__What you have to do__
I need the lines below from the one with "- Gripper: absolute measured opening" down to the one with "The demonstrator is" reproduced exactly, both ends included, and nothing else.

__Supplied material__
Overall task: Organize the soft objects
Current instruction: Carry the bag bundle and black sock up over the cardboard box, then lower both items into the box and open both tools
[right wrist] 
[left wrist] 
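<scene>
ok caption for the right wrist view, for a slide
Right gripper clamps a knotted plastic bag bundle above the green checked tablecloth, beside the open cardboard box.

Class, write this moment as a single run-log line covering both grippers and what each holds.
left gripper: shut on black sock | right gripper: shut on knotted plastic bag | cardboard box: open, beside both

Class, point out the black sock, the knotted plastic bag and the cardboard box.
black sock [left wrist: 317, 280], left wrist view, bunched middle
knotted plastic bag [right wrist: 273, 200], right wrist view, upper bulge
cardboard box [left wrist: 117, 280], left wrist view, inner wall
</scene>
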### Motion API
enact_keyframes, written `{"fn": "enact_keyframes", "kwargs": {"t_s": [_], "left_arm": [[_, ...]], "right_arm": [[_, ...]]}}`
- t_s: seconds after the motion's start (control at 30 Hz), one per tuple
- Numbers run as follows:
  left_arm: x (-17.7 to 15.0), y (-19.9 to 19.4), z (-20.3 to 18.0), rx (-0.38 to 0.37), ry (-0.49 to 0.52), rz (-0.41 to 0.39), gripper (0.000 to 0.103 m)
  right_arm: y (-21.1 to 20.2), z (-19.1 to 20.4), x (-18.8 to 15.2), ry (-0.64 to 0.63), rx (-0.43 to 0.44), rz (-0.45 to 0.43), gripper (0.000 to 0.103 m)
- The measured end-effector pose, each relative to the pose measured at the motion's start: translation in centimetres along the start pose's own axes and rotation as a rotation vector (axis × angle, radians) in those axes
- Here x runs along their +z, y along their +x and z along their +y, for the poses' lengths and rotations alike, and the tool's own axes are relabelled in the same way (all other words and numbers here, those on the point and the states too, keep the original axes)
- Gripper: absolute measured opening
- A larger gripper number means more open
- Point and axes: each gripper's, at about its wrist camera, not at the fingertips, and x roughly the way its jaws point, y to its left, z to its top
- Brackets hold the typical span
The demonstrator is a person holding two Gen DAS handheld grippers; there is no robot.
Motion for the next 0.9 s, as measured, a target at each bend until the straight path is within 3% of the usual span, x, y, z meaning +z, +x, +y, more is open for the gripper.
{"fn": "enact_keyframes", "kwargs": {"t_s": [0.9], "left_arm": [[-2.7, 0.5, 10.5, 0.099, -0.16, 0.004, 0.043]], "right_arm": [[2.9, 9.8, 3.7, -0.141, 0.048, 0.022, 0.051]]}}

__Written response__
- Gripper: absolute measured opening
- A larger gripper number means more open
- Point and axes: each gripper's, at about its wrist camera, not at the fingertips, and x roughly the way its jaws point, y to its left, z to its top
- Brackets hold the typical span
The demonstrator is a person holding two Gen DAS handheld grippers; there is no robot.

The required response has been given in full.